◆ **Task description**
Which lines run from the start of the data below to the line containing "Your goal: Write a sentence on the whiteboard"? Set them down exactly, with none added.

◆ **Material for the task**
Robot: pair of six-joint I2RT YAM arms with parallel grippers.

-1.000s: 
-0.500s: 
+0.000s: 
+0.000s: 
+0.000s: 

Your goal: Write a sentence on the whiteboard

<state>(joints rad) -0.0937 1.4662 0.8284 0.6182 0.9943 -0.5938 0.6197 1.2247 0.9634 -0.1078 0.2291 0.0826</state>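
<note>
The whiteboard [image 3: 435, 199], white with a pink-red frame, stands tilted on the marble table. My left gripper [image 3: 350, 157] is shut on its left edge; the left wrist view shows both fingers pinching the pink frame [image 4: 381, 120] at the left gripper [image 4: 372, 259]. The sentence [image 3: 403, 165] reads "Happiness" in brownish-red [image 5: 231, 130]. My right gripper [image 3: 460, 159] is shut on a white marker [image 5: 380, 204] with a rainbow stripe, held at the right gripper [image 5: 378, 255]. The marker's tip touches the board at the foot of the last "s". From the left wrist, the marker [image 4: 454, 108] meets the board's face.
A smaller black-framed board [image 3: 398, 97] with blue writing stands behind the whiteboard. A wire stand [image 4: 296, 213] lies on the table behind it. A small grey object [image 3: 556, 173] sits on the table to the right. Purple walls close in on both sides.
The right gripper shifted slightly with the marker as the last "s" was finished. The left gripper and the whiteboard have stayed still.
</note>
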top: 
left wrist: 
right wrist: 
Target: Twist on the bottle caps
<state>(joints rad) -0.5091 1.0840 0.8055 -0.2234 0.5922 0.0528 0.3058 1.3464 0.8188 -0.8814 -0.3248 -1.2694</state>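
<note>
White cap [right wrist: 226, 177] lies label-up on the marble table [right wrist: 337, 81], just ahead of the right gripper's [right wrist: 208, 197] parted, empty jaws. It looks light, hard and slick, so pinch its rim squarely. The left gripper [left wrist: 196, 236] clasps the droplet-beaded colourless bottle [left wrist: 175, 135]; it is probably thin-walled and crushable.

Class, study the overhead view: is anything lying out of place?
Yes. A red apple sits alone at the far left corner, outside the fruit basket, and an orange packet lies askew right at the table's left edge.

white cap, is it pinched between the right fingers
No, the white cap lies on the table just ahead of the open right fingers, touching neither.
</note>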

◆ **Answer space**
Robot: pair of six-joint I2RT YAM arms with parallel grippers.

-1.000s: 
-0.500s: 
+0.000s: 
+0.000s: 
+0.000s: 

Your goal: Write a sentence on the whiteboard

The required output has been given in full.